Overview: Trevor Reznik (Christian Bale) hasn't slept in a year. The shocking deterioration of his physical and mental health has made his every waking moment an unrelenting state of confusion, paranoia, guilt, anxiety and terror. His only solace from this living nightmare comes from an affectionate prostitute (Jennifer Jason Leigh).

DVD Verdict: Best known as the movie that Christian Bale lost a third of his body weight for, this hallucinogenic thriller about a sleep-deprived industrial worker with a guilty conscience is both weird and yet strangely thought-provoking all at once!

'The Machinist' is the sort of film Hollywood does not dare to make- risky, taut, and smart. While not a great film it certainly is loads better than the usual bilge Hollywood feeds the public. That director Brad Anderson (who directed Session 9) had to go to Barcelona, Spain to finance and film the picture says it all. The film stars Christian Bale (who, as mentioned, lost over 60 lbs. for the role) as Trevor Reznik, a machinist who has not slept in a year and is wasting away physically.

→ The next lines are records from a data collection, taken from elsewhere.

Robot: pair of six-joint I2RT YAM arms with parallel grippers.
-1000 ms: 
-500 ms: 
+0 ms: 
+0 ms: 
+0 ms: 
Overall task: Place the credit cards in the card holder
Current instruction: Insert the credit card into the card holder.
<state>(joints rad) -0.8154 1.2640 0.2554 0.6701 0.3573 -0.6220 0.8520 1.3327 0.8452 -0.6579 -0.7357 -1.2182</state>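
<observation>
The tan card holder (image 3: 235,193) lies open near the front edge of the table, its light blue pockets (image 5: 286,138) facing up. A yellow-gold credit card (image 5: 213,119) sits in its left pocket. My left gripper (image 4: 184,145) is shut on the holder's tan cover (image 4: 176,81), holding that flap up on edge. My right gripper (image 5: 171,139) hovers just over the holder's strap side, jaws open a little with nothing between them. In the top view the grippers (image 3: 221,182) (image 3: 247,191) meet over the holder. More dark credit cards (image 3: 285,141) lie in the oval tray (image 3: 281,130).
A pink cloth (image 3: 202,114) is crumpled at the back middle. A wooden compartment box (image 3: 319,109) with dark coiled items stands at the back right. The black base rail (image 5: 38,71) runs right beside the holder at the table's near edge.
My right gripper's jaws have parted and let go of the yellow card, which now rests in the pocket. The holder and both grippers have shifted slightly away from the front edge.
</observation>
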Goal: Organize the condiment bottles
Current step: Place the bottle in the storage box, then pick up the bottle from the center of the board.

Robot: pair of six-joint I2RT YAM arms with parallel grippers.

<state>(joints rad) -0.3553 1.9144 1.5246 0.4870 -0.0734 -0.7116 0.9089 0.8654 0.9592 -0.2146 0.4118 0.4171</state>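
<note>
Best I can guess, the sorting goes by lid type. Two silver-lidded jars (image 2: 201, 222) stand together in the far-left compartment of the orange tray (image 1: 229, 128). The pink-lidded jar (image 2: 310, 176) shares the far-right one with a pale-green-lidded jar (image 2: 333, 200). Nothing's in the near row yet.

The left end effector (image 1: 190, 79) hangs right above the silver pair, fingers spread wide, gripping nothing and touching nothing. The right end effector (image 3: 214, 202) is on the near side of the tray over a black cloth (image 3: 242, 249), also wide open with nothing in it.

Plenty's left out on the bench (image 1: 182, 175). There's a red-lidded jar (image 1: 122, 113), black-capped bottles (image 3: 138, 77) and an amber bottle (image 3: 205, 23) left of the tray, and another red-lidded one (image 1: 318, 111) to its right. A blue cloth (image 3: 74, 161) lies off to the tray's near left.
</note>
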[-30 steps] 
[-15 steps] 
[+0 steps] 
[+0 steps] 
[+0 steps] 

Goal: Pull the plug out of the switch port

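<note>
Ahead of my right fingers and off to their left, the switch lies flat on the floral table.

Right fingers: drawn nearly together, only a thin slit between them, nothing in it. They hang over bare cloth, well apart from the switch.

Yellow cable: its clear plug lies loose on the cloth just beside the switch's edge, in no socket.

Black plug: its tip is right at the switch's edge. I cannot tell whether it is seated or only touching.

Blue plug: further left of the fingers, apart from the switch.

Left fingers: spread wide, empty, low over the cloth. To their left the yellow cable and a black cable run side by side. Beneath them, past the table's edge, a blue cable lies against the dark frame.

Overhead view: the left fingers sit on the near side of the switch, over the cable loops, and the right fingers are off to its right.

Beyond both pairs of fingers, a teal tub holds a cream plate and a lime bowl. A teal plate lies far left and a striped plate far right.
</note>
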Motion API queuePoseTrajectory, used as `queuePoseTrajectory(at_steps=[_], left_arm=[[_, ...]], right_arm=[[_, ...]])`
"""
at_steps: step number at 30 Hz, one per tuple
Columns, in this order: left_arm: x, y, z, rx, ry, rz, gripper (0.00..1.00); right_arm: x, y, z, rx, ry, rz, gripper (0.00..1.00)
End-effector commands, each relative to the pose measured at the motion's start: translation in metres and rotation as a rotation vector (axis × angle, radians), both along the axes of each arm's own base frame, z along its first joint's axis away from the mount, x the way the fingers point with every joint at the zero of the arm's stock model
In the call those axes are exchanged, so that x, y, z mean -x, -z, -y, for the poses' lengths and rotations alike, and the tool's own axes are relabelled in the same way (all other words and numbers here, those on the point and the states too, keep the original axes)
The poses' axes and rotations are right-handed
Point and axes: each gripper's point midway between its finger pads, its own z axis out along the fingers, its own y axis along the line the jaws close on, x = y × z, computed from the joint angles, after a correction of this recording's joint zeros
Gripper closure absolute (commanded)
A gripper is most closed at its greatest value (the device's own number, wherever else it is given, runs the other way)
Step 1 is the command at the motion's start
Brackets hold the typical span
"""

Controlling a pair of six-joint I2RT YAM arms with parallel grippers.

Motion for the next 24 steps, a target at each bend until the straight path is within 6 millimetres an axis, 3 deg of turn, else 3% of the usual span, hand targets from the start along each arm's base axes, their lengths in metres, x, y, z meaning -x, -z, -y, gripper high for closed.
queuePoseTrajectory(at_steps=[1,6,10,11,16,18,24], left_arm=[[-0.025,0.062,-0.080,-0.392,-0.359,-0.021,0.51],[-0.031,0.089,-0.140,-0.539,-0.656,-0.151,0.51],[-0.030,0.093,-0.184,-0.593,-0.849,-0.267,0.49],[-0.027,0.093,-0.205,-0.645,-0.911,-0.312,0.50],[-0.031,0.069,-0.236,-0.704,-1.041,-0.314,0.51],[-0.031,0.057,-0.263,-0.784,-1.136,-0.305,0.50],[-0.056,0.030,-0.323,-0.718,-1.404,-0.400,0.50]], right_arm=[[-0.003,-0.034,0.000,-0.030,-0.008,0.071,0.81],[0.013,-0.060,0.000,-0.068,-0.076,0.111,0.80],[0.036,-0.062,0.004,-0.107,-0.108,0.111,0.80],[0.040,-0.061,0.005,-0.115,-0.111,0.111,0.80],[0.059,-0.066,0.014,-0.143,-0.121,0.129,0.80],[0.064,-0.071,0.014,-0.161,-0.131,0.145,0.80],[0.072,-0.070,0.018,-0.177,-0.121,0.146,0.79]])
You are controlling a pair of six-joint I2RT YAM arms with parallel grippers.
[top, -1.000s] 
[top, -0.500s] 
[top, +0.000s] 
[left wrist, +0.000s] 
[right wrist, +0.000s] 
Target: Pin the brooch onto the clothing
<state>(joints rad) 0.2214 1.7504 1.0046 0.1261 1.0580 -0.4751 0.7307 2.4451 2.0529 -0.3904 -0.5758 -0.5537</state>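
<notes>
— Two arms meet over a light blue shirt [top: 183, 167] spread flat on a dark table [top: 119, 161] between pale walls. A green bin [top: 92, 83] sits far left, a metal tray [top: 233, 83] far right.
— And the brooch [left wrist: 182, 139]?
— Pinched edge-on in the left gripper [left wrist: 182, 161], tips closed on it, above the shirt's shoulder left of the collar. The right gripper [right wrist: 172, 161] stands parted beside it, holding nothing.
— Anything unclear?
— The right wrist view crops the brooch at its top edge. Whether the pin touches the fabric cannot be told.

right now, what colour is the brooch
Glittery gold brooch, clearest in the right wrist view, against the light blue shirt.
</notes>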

His only sources of comfort seem to be a prostitute named Stevie (Jennifer Jason Leigh) that he sleeps with, and an airport café waitress named Maria (Aitana Sanchez-Gijon), whom he confesses to. Then, one day, on a break at work, Trevor meets Ivan (John Sharian)- a bald biker dude with a Cajun accent, red sportscar, and a claw for a hand- after his left hand was mangled in an accident.

Not long after Trevor accidentally causes the dismemberment of a co-worker named Miller (Michael Ironside) and is shunned at work. He seems to be losing his mind when no one believes him that the reason the accident occurred was because he was looking at Ivan- whom his bosses claim is not on the payroll.... Perhaps the only downsides to the film are Leigh's hooker with a heart of gold (although she does what little she can with the role) and the ending.

As Trevor sleeps he dreams of the first few moments after the accident and then we get a fade out. There should have been something more definitive and climactic than merely Trevor's getting shuteye. The end feels almost tacked on, as if Kosar had no idea how to get out of the corner he painted his character into. Still, were this a Hollywood film there would have been car explosions, pedophilia, and many other overblown elements. The best thing for this screenplay was that it had to be made overseas.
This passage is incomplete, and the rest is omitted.